Aboveground Storage Tank Inspection News

The State of Vermont has extended the tank inspection deadline to May 1, 2021 with the exception of outside tanks. With that being said, here is our updated plan and procedures.

All outside kerosene tanks must still be inspected before their next delivery, no exceptions. All new customers with either indoor or outdoor tanks must be inspected before their first fill, no exceptions. All other current customers will continue to receive their regularly scheduled deliveries. We are currently playing catch up on repairing and replacing red tagged oil tanks. Once we have caught up, Patterson Fuels will again reach out to all customers who are due for a tank inspection. We are estimating to begin this process in the early spring. 

So now that you know you need a tank inspection, what else should you know. 

  • This tank inspection is a free service provided by Patterson Fuels. 

  • Above ground storage tanks must be inspected every three years no matter the age or material of the storage tank. 

  • We have a fully licensed service department to assist with any repairs or replacements if needed. 

So now you know more about the “when” and “why”, let's go over “what” the technicians are looking at during the appointment. 

  1. Unstable foundation. Releases from tanks that tip-over or sink into the ground are very common! If a tank is leaning, sinking into the ground, or resting on the ground it must be red-tagged, and be re-installed on a stable foundation, a concrete pad is recommended for existing tanks and is required for new tank installation, before it can be filled via delivery truck.

  2. Fill and/or vent pipe is too narrow. These pipes should both be at least 1¼”. Narrower pipes could lead to pressurization of the system, weakening the system and leading to releases.

  3. No vent alarm. A vent alarm “whistles” during delivery, letting the delivery driver know that there is a connected tank with room for the oil they are delivering. Without the vent alarm a driver has no guarantee that an indoor tank is even connected.
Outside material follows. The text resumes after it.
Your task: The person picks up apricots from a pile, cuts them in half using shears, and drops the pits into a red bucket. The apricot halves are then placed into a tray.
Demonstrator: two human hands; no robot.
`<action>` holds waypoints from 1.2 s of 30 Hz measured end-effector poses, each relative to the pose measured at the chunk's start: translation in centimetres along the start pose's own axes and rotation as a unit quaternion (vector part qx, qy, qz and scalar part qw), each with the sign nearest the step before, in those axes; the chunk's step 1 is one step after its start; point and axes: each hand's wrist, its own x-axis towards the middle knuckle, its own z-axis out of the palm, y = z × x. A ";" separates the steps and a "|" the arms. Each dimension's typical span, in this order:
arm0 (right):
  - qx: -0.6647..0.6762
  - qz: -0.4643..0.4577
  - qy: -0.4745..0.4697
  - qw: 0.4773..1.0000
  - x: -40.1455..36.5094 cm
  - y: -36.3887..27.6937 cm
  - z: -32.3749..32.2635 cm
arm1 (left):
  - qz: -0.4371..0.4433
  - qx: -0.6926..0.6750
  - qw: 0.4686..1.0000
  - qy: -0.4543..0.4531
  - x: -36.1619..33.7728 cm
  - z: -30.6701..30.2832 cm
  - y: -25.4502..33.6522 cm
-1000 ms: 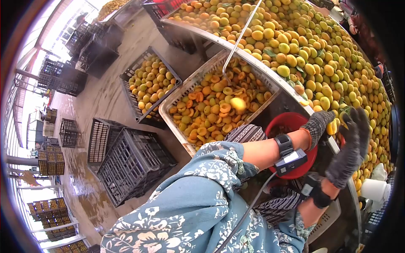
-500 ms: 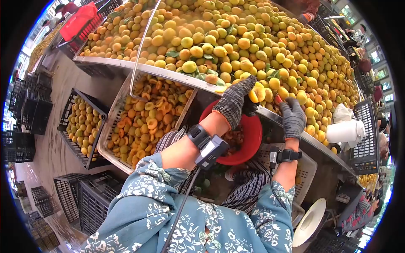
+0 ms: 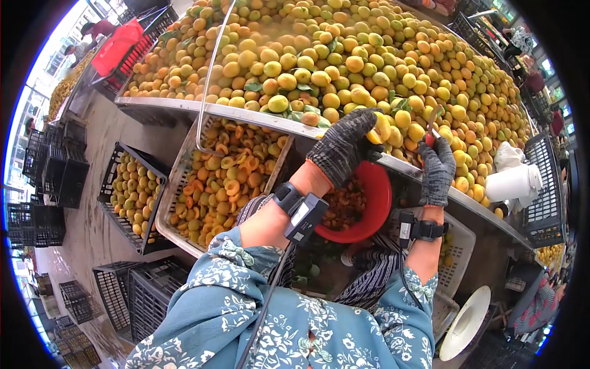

Additionally, the driver must guess when to shut off the flow, and an incorrect guess can result in a release.

  4. Buried fuel lines are not protected from contact with soil/concrete. Some installations have the copper line from the tank to the appliance installed underground. If these lines are bare copper, they will eventually corrode and result in a fuel leak that is underground – hard to discover and costly to cleanup!

  5. General poor tank condition. Inspections that find a tank with cracks, bulges, active leaks, or excessive rust will result in a red-tag being placed on the tank.